**What this task involves**: Write out the line with "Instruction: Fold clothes" and every later line through the end of the data below, exactly as given, with no pictures in the copy.

**Data below**:
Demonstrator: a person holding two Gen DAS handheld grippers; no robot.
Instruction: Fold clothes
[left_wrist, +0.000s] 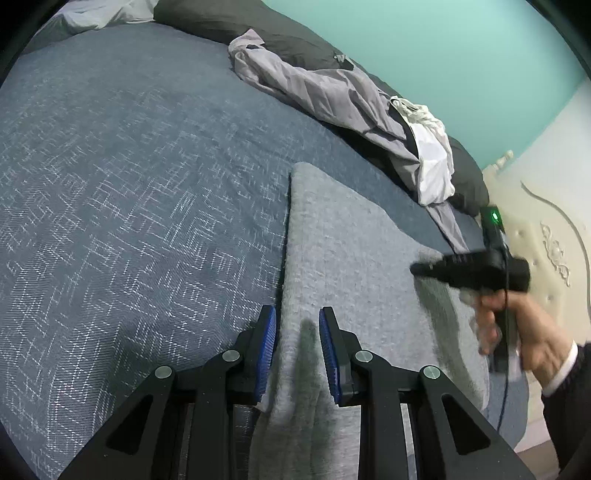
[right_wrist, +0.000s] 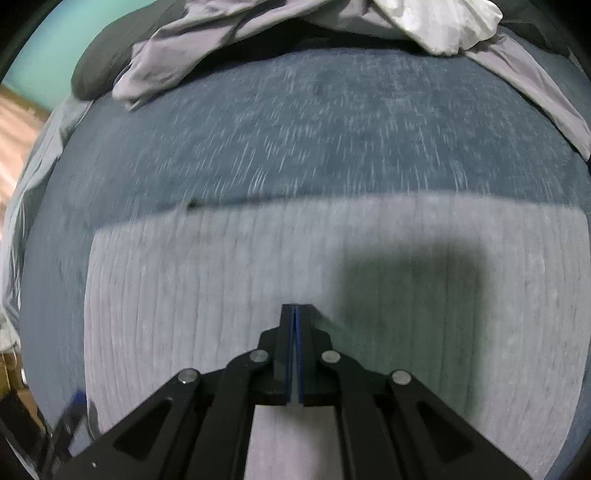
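Grey knit garment (left_wrist: 354, 258) lies flat on blue bedspread (left_wrist: 129, 184). Left gripper (left_wrist: 297, 350) hovers low over its edge, jaws wide. Right gripper (right_wrist: 296, 354), hand-held level above it, jaws closed empty

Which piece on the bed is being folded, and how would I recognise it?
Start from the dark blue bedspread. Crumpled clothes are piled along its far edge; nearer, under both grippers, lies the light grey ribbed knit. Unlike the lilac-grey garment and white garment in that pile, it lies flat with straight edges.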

**Answer space**:
Instruction: Fold clothes
[left_wrist, +0.000s] 
[right_wrist, +0.000s] 
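Grey knit garment (left_wrist: 354, 258) lies flat on blue bedspread (left_wrist: 129, 184). Left gripper (left_wrist: 297, 350) hovers low over its edge, jaws wide. Right gripper (right_wrist: 296, 354), hand-held level above it, jaws closed empty

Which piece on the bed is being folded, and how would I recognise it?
Start from the dark blue bedspread. Crumpled clothes are piled along its far edge; nearer, under both grippers, lies the light grey ribbed knit. Unlike the lilac-grey garment and white garment in that pile, it lies flat with straight edges.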

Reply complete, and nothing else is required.